* _MATERIAL PROVIDED_:
Start of Block
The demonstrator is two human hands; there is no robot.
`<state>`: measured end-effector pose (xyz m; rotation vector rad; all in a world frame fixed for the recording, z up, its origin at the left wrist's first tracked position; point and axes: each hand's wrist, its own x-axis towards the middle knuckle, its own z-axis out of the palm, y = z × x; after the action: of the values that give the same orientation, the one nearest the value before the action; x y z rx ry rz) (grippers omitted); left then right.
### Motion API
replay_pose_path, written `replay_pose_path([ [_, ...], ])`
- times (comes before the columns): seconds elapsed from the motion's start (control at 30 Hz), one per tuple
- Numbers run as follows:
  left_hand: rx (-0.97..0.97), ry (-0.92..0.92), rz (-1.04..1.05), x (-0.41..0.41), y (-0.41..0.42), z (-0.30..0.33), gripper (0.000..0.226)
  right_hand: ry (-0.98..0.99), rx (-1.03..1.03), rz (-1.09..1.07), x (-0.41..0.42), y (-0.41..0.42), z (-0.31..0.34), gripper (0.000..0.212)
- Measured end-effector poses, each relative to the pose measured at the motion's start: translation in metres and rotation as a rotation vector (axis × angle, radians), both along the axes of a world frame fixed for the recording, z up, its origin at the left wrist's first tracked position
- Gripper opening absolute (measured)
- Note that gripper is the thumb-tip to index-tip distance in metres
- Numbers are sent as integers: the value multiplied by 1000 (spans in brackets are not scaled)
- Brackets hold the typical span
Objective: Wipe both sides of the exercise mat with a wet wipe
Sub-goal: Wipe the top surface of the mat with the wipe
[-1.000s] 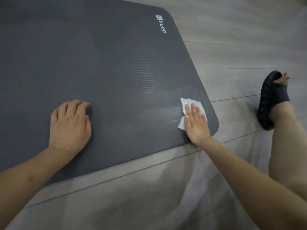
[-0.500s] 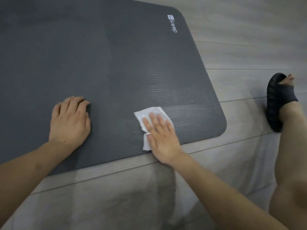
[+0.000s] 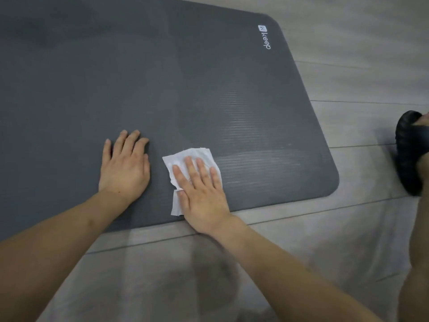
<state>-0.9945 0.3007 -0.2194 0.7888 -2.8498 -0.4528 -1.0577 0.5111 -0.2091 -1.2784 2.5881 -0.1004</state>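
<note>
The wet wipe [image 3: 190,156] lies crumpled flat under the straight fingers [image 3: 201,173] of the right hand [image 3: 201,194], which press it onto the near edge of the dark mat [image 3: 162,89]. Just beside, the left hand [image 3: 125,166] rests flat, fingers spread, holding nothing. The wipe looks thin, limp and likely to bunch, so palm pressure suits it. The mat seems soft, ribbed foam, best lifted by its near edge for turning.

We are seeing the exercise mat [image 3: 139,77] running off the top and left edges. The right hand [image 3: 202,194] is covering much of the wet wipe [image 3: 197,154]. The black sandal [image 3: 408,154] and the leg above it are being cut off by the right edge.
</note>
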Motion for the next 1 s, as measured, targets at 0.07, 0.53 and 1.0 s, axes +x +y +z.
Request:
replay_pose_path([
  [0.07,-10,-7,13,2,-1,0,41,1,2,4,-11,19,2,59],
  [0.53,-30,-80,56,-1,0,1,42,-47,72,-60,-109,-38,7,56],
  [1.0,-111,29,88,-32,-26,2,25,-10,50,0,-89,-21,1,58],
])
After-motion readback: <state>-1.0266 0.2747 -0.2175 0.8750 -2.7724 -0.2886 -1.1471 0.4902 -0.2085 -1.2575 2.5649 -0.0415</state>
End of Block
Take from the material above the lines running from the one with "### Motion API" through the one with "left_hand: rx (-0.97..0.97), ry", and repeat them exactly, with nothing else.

### Motion API
replay_pose_path, written `replay_pose_path([ [_, ...], ])`
- times (comes before the columns): seconds elapsed from the motion's start (control at 30 Hz), one per tuple
- Numbers run as follows:
  left_hand: rx (-0.97..0.97), ry (-0.92..0.92), rz (-1.04..1.05), x (-0.41..0.41), y (-0.41..0.42), z (-0.30..0.33), gripper (0.000..0.226)

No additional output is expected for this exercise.